11 January 2013
They're everywhere. Reposted on Facebook, Instagram and Pinterest. Embroidered on cushions and wall hangings in every gift stand in every newsagent you see. Emblazoned on magnets stuck to the fridges of people you really didn't think were into that kind of thing. I'm talking about those twee motivational sayings. You've seen them. Misattributed "quotes", conveniently tagged with "anonymous", or simply without attribution at all, there they are in all their saccharine glory, intended to give us all a little lift in our busy, complicated modern lives:

"It is never too late to be that which you might have been"
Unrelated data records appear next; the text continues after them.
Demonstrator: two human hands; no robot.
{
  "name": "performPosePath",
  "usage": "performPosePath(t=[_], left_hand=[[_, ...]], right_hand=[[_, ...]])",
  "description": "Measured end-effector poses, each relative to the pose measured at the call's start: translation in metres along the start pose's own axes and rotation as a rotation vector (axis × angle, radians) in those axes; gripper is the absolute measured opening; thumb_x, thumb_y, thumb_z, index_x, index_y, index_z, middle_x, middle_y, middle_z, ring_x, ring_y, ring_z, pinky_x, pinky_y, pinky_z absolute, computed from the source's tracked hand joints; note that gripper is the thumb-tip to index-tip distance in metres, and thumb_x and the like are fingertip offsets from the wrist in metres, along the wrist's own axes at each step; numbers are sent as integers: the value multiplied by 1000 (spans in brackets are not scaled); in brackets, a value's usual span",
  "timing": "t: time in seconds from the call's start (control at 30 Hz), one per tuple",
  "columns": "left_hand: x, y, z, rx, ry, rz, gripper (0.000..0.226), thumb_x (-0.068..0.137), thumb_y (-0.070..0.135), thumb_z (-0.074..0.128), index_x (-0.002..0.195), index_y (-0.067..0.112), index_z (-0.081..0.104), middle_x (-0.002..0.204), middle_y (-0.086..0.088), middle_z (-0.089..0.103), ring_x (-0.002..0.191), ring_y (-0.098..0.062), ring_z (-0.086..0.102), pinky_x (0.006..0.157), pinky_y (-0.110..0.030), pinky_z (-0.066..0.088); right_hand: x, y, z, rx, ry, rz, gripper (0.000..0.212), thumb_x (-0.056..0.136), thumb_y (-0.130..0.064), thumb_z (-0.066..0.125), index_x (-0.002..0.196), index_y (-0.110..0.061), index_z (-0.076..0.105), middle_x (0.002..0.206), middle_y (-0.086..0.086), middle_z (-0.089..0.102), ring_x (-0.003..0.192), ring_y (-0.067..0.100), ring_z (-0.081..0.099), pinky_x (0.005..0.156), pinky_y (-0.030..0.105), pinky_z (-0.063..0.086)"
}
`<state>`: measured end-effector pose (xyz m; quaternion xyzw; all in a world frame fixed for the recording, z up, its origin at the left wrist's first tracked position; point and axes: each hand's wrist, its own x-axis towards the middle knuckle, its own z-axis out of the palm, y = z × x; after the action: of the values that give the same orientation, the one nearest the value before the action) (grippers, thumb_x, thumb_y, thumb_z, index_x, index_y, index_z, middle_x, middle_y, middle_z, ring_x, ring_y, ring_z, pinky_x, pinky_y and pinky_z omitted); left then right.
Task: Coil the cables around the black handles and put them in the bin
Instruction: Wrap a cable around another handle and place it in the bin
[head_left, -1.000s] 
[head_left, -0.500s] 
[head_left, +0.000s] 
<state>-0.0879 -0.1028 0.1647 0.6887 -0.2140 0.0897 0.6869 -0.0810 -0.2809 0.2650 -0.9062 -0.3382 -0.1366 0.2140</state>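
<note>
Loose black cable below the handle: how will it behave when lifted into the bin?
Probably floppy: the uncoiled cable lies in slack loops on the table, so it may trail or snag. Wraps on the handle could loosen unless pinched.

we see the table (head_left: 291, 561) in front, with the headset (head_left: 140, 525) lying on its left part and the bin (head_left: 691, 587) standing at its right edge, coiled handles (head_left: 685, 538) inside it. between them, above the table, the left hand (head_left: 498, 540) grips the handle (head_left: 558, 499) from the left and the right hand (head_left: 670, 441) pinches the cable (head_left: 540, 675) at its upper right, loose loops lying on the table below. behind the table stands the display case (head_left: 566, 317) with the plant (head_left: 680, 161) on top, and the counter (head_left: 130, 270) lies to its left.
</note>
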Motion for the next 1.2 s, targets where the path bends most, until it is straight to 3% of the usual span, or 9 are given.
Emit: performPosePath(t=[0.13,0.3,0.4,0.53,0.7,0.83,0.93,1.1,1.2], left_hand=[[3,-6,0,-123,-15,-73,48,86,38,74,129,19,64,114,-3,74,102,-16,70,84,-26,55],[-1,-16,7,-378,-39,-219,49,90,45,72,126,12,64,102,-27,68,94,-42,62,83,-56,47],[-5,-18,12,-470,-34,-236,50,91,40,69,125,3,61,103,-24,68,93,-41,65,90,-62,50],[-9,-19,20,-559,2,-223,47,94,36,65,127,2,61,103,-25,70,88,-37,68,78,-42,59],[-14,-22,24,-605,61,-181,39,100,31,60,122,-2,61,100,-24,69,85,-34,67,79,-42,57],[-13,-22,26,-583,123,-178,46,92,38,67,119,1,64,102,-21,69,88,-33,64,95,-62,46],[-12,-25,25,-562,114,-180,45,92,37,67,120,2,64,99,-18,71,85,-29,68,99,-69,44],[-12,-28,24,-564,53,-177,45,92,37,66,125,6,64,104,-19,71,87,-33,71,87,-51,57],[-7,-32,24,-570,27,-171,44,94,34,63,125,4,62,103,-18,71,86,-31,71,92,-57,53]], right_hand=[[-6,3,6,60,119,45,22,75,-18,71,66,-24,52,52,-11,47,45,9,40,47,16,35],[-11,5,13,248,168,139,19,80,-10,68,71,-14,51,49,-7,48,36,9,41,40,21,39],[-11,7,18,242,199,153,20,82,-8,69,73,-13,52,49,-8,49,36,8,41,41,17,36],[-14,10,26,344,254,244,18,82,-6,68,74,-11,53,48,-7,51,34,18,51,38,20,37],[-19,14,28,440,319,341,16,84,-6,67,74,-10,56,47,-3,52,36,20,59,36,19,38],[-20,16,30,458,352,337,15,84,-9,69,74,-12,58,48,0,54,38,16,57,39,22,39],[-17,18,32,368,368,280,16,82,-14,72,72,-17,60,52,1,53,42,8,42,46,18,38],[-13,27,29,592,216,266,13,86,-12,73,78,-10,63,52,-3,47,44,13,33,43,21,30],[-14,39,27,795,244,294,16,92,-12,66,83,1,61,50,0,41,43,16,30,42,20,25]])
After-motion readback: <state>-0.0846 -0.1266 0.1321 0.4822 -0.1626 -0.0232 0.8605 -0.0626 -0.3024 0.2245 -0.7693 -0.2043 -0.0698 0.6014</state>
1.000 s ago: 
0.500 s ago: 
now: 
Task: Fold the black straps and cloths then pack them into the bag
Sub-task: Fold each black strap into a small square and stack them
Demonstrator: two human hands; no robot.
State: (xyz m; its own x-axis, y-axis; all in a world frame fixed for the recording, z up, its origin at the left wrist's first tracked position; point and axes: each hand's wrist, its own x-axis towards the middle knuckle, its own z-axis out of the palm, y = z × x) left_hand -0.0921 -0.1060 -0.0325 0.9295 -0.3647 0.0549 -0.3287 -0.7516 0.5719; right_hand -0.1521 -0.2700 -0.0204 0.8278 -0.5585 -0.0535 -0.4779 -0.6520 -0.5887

"Never be afraid to be your true self"

"Life is a gift, be grateful for every moment"

"Never ever ever give up"

Back when I lived in Summer Hill, Sydney's capital of the twee little shop filled with lovely little overpriced things, one of the cutesy little emporiums had a blackboard outside where the owner (I assumed) would daily chalk up a fresh one of these stupid sayings. I was so often tempted to bring a piece of chalk and add my own coda. "Never give up on your dreams" - "So if you dream of ten year old boys, go for it!". I've been described many times as too cynical but am I the only one who finds these little sayings by turns insulting, nauseating, and pointless?  Imagine telling someone mourning a loss that they should be grateful for every moment. Or worse - they might actually motivate someone. A penniless young artist in early 20th century Europe considering just ending it all, when he passes a shop with a window display with a wall hanging saying "Never, never, never give up". So he draws strength, finally writes that book he's always been meaning to, and goes on to invade Czechoslovakia and slaughter millions of innocent people.

I've a somewhat irrational hatred for these things, along with pod coffee and people who say ATM machine (actually not all that irrational - I mean seriously, who spends $350 on a machine that lets them drink stale coffee that's been sitting on a pod on a shelf for a year?). The popularity of these sayings, with their down-home earthiness, is conversley symptomatic of our disposable, throw away, one-liner, rush to make everything simple modern culture (just like pod coffee machines! Okay, I'll stop now).  Look at what passes for political commentary these days. No need to actually study policy or do any research - just listen to the soundbites, choose a nickname and go from there. This upcoming election won't be decided on ALP or LNP policy - it will be Toxic Tony versus Juliar. Likewise, why bother taking the time to put in the hard work, time, and introspection needed for real personal growth - even worry is sometimes necessary, despite what the slogans say - when you can slap a motivational quote fashioned to look like a tram destination board up on the wall?